**TASK**
Could you set down exactly the lines in the records below between the line holding "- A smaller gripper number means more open" and the line holding "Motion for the", inclusive?

◆ ◆ ◆ ◆ ◆

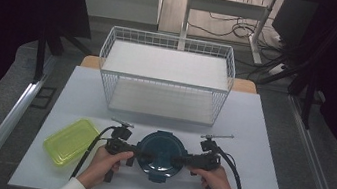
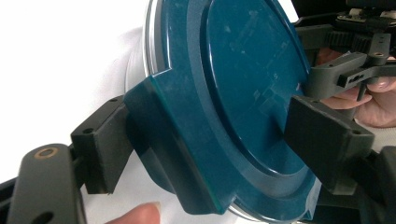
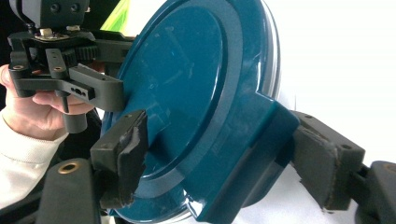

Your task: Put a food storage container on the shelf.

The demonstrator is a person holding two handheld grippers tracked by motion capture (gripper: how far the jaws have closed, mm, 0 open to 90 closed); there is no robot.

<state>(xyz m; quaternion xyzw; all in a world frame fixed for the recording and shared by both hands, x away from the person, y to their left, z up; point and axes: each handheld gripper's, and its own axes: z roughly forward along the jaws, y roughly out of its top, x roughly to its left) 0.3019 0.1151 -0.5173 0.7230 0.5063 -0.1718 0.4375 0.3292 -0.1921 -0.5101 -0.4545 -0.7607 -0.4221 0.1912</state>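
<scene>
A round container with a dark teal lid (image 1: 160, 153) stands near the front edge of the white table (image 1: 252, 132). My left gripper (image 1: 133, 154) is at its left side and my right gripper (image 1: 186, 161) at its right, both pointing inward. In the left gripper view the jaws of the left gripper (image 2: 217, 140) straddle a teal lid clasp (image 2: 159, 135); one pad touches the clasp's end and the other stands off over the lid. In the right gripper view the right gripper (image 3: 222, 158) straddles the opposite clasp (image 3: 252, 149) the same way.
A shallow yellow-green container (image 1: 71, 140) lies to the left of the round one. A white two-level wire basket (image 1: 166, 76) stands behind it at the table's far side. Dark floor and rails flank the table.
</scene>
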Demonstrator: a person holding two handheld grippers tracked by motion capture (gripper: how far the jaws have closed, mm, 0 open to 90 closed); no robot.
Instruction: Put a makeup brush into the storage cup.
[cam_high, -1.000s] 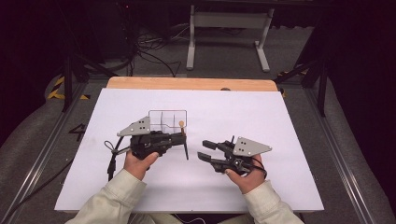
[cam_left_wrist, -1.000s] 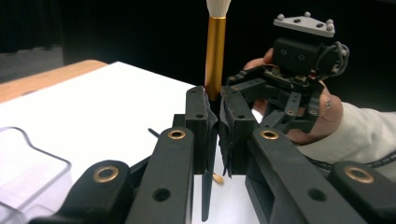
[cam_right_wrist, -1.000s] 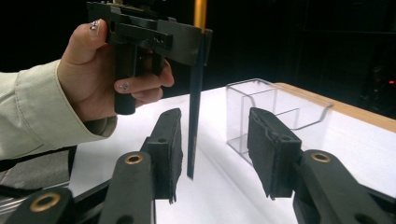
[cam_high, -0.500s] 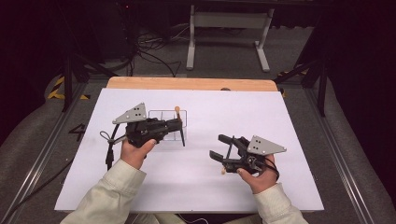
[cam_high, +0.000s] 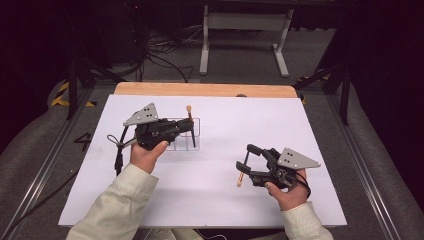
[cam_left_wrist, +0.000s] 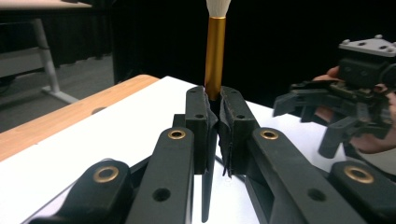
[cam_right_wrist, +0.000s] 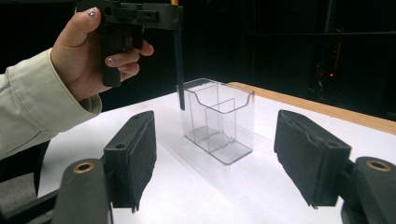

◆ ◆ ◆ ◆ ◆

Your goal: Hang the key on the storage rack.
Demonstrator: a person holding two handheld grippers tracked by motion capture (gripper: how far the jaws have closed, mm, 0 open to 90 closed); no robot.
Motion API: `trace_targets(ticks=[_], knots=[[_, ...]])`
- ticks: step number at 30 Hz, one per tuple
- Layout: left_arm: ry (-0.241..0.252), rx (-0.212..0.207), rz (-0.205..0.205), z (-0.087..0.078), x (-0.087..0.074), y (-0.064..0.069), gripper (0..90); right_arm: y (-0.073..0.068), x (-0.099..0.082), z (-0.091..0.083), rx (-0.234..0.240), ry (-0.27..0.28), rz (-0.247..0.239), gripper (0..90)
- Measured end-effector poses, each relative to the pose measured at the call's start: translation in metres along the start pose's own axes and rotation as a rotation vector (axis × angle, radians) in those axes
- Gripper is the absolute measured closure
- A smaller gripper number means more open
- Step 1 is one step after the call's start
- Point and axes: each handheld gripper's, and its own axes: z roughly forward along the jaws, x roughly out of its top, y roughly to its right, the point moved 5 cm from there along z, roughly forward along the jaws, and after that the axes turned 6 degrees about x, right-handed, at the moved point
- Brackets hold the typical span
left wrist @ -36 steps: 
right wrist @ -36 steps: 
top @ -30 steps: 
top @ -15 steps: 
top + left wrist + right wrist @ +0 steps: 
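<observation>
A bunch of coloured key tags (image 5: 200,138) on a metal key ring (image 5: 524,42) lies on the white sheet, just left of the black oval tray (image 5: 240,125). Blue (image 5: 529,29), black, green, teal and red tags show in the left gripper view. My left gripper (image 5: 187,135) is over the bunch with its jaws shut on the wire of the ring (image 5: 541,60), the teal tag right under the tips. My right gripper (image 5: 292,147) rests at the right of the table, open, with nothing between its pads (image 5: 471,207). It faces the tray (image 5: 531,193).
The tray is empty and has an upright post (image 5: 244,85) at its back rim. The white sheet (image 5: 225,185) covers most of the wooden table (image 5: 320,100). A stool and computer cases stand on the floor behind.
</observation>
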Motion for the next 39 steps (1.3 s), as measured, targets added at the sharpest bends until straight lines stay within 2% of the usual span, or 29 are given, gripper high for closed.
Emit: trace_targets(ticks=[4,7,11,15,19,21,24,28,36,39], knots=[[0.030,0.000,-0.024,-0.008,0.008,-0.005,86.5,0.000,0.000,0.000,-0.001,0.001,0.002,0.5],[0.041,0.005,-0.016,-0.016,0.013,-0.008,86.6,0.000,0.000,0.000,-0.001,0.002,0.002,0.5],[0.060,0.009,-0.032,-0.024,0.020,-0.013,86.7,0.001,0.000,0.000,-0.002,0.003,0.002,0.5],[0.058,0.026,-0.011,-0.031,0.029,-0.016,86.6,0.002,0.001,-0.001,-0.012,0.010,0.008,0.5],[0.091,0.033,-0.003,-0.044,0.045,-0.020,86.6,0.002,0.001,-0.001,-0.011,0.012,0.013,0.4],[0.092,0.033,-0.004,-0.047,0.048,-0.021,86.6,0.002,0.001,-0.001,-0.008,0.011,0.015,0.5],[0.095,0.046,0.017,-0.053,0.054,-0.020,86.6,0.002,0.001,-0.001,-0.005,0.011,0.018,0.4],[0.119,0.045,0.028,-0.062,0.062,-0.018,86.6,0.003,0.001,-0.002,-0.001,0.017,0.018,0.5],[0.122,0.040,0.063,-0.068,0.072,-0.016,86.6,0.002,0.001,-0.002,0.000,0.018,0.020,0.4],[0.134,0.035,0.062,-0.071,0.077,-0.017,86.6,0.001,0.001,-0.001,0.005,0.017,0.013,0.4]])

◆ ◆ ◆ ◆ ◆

**SOLUTION FOR THIS EXERCISE**
- A smaller gripper number means more open
- Step 1 is one step after the call's start
- Point and axes: each handheld gripper's, and its own axes: z roughly forward along the jaws, x roughly out of its top, y roughly to its right, the point moved 5 cm from there along z, roughly forward along the jaws, and after that the axes turned 6 degrees about x, right-handed, at the moved point
- Brackets hold the typical span
left wrist @ -36 steps: 
right wrist @ -36 steps: 
top @ -30 steps: 
top @ -15 steps: 
top + left wrist + right wrist @ +0 steps: 
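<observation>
A bunch of coloured key tags (image 5: 200,138) on a metal key ring (image 5: 524,42) lies on the white sheet, just left of the black oval tray (image 5: 240,125). Blue (image 5: 529,29), black, green, teal and red tags show in the left gripper view. My left gripper (image 5: 187,135) is over the bunch with its jaws shut on the wire of the ring (image 5: 541,60), the teal tag right under the tips. My right gripper (image 5: 292,147) rests at the right of the table, open, with nothing between its pads (image 5: 471,207). It faces the tray (image 5: 531,193).
The tray is empty and has an upright post (image 5: 244,85) at its back rim. The white sheet (image 5: 225,185) covers most of the wooden table (image 5: 320,100). A stool and computer cases stand on the floor behind.
</observation>
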Motion for the next 39 steps (1.3 s), as measured, targets added at the sharpest bends until straight lines stay within 2% of the usual span, or 29 are given, gripper high for closed.

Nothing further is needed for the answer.